• **Activity**:
The required copy runs from the first line of the material through the line containing "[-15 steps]", exactly as written and without pictures.

• **Provided material**:
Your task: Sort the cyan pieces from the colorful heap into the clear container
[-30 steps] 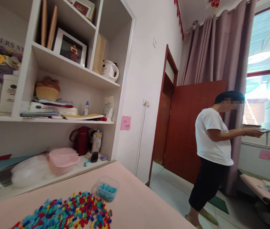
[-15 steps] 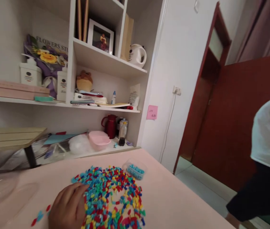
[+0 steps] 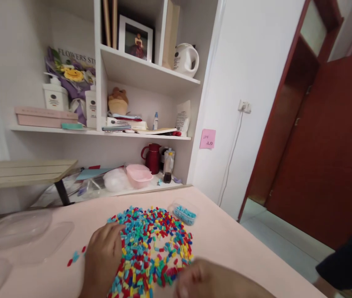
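Note:
A wide heap of small coloured plastic pieces (image 3: 138, 244), in blue, red, yellow and green, covers the middle of the pink tabletop. My left hand (image 3: 104, 252) rests at the heap's left edge, its fingers curled and close together; what lies under the fingertips is hidden. At the lower right my right hand (image 3: 213, 281) hovers by the heap's near edge, blurred, and I cannot make out its fingers. Beyond the heap stands a small clear container (image 3: 184, 214) holding light-blue pieces. A few stray pieces (image 3: 75, 256) lie left of my left hand.
Clear plastic containers and lids (image 3: 23, 225) lie at the table's left. Behind are a pink bowl (image 3: 138, 175), a red jug (image 3: 153, 158) and a bottle (image 3: 168, 169) under white shelves (image 3: 151, 134). A person in dark shorts (image 3: 346, 256) is at the right edge, near a red door (image 3: 328, 153).
My right hand has come into view from the lower right. My view has swung left, so the person is now mostly out of frame. My left hand stays at the heap's left edge.

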`<state>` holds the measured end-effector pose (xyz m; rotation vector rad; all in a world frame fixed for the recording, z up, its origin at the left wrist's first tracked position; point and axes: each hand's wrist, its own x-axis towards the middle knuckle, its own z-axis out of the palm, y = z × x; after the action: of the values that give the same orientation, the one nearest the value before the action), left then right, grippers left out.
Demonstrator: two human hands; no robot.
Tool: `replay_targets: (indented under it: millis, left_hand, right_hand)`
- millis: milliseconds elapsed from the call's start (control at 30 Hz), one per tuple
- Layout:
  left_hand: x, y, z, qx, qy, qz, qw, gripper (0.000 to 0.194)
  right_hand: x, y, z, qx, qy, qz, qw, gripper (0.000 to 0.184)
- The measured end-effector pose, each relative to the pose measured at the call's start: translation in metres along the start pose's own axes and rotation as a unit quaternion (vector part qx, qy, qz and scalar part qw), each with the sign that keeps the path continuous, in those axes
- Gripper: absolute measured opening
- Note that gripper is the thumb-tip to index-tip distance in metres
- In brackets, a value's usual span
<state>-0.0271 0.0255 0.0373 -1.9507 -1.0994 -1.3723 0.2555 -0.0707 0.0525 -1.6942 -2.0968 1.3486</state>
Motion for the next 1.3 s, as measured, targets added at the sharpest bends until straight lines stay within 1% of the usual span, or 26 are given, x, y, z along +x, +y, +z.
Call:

• **Result below**:
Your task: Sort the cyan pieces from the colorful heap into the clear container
[-30 steps] 
[-15 steps] 

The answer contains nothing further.